§ **HOW TO COMPLETE THIS TASK**
If a line in the records below contains the word "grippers", copy it.

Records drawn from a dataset
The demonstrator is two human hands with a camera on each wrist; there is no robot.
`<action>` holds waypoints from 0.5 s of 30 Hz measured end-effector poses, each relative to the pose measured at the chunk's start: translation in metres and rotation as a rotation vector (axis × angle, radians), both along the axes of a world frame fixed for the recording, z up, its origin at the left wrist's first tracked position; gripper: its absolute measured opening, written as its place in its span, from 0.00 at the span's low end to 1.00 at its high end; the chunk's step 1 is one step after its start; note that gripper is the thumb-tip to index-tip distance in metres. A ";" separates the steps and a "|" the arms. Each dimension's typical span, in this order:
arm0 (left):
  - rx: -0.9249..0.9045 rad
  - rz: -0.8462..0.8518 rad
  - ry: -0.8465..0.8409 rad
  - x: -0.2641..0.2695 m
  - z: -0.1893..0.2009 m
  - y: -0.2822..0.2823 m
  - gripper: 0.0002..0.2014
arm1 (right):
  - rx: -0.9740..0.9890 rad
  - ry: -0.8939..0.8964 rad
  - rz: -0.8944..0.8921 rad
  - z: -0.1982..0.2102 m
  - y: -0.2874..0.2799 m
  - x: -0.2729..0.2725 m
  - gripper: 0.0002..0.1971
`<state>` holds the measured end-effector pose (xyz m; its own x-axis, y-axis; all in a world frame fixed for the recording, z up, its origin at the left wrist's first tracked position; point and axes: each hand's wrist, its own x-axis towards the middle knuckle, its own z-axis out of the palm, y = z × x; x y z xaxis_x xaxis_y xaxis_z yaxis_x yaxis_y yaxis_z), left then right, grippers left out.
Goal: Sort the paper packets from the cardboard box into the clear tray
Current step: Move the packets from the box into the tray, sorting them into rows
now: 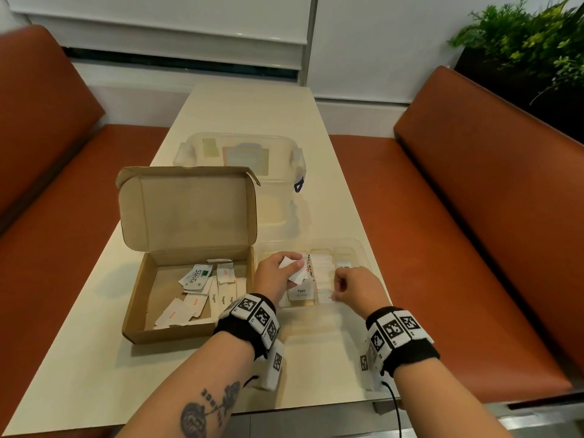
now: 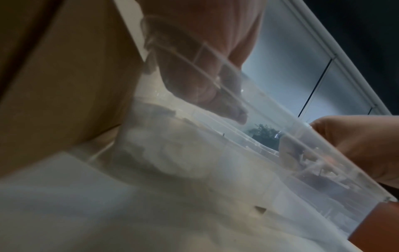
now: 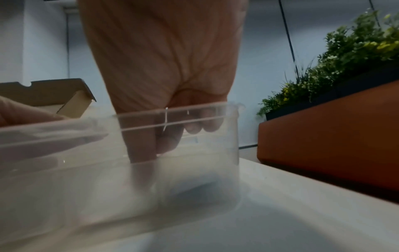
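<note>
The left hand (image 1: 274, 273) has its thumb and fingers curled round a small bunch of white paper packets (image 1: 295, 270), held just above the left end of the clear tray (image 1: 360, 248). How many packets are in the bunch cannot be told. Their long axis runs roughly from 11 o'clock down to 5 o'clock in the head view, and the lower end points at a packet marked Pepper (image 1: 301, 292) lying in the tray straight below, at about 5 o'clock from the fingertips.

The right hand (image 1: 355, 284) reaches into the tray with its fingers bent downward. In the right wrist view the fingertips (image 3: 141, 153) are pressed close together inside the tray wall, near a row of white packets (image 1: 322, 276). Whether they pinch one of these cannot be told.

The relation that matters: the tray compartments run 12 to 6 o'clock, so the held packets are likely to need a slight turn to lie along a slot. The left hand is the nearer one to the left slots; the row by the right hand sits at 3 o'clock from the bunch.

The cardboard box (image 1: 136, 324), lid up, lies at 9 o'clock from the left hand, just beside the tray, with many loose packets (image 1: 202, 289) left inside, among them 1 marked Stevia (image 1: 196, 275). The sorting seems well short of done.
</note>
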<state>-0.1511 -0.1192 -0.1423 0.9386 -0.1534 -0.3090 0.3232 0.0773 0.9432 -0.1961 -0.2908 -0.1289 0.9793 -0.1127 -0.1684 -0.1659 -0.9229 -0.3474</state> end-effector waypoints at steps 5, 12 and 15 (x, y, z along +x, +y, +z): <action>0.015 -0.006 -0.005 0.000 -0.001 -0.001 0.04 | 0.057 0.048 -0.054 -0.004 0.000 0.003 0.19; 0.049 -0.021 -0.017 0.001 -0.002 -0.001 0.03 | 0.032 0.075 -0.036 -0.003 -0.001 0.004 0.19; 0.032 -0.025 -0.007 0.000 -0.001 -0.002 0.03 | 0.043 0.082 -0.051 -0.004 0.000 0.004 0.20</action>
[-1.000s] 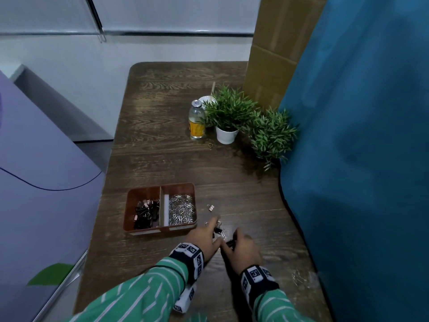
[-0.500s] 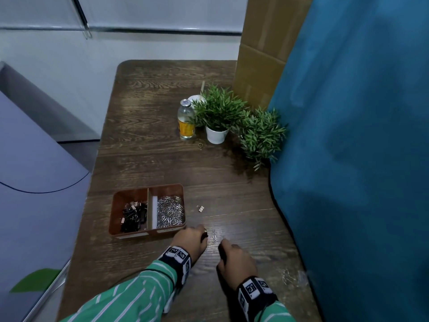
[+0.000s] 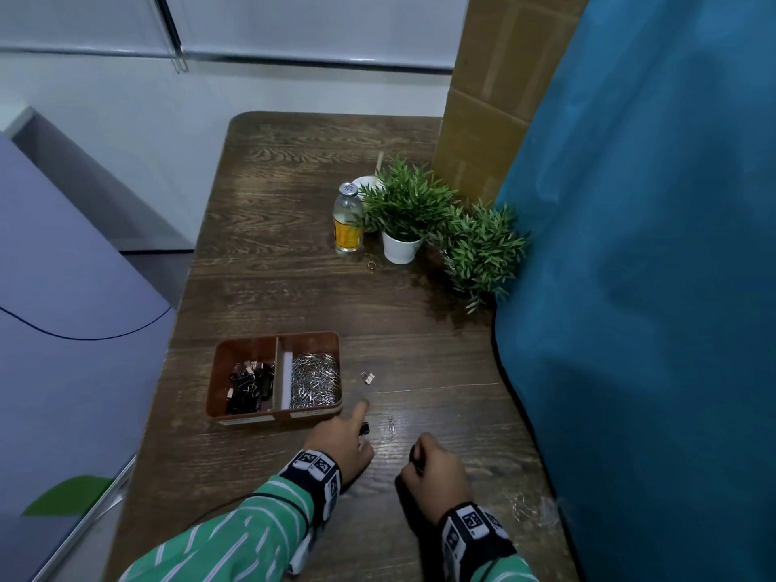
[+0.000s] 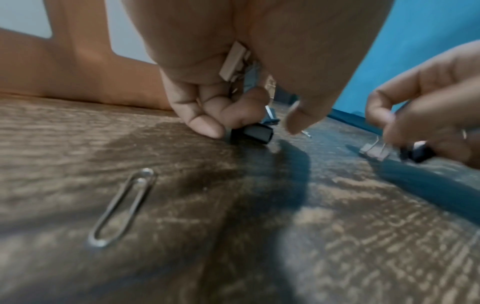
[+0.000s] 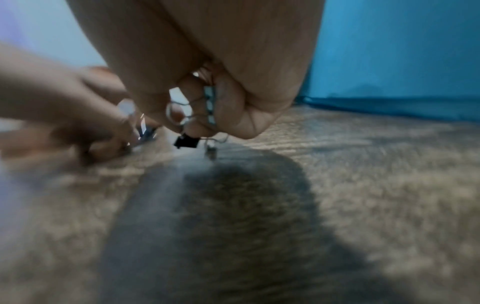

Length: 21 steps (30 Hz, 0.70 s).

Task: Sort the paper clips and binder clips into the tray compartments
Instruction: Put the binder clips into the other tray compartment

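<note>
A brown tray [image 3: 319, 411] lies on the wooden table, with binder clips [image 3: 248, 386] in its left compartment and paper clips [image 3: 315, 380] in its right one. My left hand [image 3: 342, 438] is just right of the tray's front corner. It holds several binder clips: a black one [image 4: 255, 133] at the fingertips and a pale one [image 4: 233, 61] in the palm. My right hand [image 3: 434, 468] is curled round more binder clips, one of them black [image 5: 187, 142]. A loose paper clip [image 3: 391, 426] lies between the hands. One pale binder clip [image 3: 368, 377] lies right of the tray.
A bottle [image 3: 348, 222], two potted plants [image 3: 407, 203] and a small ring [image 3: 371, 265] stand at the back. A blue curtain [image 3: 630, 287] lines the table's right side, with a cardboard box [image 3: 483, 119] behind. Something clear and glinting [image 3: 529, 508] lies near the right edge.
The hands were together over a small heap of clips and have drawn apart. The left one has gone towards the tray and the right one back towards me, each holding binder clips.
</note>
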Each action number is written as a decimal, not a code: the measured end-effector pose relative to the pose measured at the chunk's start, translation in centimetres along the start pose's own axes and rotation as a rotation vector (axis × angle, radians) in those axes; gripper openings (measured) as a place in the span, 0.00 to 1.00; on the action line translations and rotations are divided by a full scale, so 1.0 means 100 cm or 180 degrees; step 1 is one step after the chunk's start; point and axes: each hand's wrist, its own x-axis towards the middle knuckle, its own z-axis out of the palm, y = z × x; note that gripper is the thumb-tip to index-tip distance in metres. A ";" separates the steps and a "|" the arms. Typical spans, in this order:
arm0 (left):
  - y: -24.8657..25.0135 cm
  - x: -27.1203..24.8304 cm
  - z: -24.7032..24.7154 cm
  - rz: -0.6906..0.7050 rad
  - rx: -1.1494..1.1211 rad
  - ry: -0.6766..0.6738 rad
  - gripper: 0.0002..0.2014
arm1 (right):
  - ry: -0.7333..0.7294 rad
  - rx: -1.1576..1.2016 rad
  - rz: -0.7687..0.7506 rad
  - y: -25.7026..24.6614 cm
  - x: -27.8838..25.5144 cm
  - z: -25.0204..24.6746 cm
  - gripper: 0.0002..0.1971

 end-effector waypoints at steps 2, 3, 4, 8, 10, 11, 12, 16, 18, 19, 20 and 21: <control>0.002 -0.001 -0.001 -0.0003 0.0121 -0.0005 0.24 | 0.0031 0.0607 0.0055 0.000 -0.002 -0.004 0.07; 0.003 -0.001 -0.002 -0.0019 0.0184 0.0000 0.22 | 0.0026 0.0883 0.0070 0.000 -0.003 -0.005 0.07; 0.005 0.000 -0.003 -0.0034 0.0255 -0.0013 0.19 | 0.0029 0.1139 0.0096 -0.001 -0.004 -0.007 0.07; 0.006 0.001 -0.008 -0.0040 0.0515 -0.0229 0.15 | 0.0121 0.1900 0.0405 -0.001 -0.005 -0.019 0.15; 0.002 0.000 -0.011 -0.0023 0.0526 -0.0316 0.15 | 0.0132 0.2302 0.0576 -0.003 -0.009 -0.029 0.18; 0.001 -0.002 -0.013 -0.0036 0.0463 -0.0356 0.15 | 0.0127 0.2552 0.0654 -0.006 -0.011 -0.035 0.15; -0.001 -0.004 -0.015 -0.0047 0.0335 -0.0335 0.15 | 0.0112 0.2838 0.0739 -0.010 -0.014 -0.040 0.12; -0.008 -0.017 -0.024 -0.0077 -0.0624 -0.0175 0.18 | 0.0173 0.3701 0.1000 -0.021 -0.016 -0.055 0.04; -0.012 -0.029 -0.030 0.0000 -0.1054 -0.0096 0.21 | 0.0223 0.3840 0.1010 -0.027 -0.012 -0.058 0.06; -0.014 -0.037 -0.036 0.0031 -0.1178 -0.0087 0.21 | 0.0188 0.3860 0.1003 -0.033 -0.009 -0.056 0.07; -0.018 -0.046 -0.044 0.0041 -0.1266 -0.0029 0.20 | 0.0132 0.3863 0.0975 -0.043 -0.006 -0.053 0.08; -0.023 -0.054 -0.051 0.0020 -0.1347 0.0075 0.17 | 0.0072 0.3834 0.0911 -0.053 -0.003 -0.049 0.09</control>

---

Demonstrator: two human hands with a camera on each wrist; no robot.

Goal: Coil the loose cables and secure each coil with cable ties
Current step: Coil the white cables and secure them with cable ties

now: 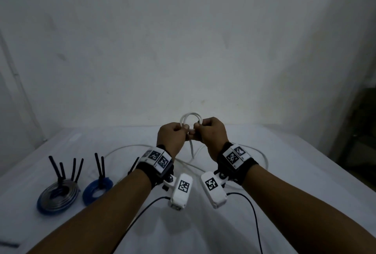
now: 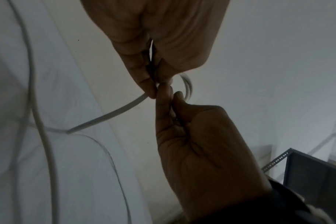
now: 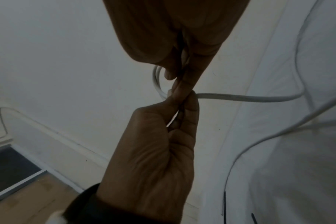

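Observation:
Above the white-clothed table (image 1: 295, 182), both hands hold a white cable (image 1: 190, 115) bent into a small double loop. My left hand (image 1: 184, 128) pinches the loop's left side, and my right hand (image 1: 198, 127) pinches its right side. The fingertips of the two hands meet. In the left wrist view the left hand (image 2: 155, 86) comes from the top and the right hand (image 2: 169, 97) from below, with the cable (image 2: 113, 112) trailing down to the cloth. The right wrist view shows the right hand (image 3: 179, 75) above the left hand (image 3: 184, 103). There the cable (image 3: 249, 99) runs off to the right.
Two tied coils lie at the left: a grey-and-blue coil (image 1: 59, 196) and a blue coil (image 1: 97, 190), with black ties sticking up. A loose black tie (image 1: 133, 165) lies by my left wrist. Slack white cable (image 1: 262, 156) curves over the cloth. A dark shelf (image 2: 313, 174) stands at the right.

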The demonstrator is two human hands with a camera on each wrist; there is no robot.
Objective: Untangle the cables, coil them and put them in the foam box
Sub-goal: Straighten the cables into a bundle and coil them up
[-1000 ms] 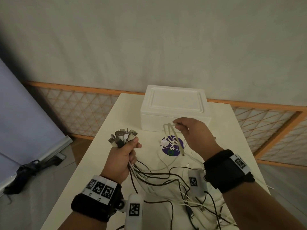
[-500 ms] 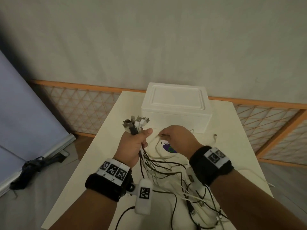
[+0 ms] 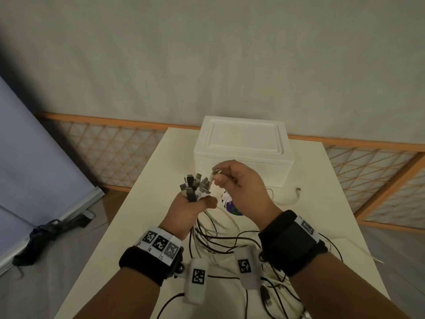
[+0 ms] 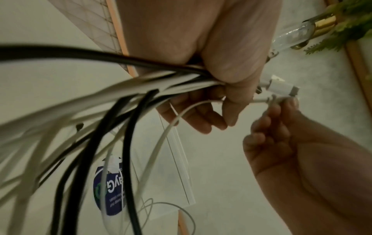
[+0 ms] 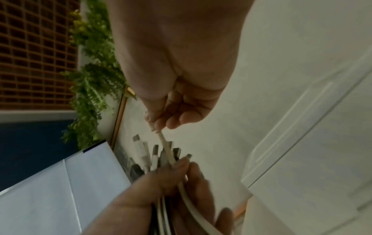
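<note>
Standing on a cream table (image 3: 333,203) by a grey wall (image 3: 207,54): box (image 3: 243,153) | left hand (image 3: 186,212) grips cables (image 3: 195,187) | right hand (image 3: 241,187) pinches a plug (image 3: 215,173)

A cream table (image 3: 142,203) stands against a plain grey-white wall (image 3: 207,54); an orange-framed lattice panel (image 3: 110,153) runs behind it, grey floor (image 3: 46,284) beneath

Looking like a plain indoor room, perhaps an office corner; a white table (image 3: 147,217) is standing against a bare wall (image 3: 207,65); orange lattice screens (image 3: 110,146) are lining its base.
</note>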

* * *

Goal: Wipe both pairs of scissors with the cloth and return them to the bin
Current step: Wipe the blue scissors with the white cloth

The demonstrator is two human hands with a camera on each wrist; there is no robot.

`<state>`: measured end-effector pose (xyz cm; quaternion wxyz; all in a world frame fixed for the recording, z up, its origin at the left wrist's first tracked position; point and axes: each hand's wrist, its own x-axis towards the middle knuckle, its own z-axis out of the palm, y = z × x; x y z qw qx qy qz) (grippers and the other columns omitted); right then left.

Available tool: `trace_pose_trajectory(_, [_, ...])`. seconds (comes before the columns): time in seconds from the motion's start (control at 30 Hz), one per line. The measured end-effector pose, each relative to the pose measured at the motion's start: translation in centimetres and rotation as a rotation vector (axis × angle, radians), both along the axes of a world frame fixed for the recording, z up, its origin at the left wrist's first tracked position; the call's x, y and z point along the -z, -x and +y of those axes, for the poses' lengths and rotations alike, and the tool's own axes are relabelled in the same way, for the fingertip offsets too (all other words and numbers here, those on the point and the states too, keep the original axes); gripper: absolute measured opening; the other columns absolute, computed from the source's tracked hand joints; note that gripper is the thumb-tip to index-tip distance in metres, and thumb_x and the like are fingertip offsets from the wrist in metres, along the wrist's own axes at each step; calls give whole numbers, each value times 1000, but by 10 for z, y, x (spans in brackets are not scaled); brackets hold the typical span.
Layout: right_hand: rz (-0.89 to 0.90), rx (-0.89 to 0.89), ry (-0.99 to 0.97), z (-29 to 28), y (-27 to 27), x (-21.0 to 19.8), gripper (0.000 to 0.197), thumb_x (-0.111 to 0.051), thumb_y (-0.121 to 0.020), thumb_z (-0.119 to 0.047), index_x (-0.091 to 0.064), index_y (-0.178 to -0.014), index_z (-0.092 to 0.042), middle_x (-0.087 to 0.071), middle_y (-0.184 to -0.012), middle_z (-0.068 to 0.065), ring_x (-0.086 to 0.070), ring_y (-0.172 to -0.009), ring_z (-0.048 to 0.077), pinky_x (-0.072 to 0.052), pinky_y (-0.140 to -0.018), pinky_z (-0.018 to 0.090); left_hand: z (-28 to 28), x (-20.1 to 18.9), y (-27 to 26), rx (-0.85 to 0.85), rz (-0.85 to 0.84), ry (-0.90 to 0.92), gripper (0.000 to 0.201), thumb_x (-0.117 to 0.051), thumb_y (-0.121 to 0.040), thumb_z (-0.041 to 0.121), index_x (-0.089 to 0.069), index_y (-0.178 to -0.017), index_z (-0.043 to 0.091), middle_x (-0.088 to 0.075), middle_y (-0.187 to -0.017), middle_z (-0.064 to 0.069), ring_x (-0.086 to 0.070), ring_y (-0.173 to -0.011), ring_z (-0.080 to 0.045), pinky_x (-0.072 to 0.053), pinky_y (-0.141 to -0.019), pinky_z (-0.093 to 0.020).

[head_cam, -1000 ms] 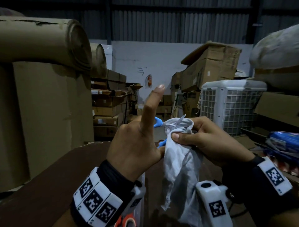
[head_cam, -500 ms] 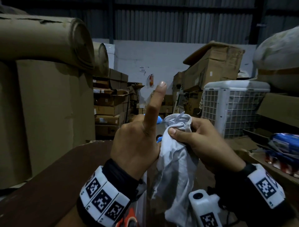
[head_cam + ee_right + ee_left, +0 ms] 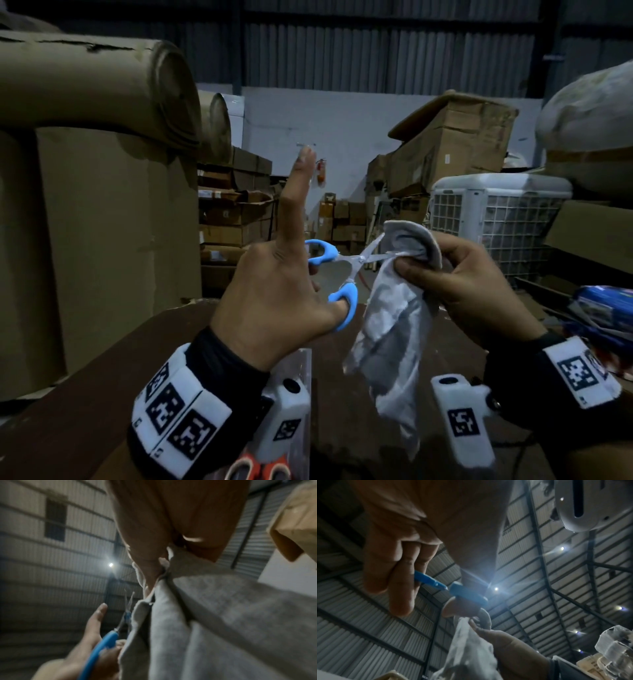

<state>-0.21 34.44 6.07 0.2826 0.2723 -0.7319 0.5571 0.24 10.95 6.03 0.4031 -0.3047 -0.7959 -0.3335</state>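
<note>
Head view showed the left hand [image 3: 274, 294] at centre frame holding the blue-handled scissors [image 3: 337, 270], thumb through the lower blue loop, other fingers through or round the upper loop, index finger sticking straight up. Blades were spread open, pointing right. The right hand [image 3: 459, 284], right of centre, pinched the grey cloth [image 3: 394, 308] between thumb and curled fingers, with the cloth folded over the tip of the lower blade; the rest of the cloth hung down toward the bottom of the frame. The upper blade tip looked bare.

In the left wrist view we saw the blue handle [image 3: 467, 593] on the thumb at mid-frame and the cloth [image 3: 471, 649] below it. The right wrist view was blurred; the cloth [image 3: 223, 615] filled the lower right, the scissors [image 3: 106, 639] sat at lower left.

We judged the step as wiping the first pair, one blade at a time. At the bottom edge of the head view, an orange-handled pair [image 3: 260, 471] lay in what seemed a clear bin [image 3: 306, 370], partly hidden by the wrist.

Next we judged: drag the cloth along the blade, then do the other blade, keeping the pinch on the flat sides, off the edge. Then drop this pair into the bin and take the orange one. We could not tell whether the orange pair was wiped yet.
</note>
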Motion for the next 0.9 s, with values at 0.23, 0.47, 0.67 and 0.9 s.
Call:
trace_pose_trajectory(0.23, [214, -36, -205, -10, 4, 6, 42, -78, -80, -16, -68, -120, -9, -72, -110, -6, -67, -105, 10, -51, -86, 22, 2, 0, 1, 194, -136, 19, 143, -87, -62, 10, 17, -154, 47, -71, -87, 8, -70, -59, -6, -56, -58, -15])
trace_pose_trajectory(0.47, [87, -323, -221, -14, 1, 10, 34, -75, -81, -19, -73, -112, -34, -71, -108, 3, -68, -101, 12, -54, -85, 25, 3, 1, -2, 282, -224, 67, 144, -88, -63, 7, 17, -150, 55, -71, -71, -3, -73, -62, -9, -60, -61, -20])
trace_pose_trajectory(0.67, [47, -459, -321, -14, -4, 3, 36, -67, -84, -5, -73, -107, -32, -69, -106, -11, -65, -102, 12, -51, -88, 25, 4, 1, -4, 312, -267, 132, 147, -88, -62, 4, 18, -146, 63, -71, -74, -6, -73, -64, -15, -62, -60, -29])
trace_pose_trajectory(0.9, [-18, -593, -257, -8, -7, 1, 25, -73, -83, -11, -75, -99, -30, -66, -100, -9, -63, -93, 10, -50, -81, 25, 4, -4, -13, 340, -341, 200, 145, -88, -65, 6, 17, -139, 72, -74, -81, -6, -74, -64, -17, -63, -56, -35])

§ **REPLY**
`<state>` holds the measured end-effector pose (xyz m; its own x-axis, y-axis; all in a world frame fixed for the recording, z up, its origin at the left wrist's first tracked position; point and axes: each hand's wrist, its own x-axis towards the middle knuckle, its own z-axis out of the palm, y = z × x; x y z xaxis_x xaxis_y xaxis_z yaxis_x yaxis_y yaxis_z), left then right, grippers left out.
`<state>`: measured end-effector pose (xyz cm; quaternion wxyz; all in a world frame fixed for the recording, z up, its origin at the left wrist's first tracked position; point and axes: each hand's wrist, its own x-axis towards the middle knuckle, its own z-axis out of the palm, y = z × x; x y z qw qx qy qz) (grippers and the other columns omitted); right then left.

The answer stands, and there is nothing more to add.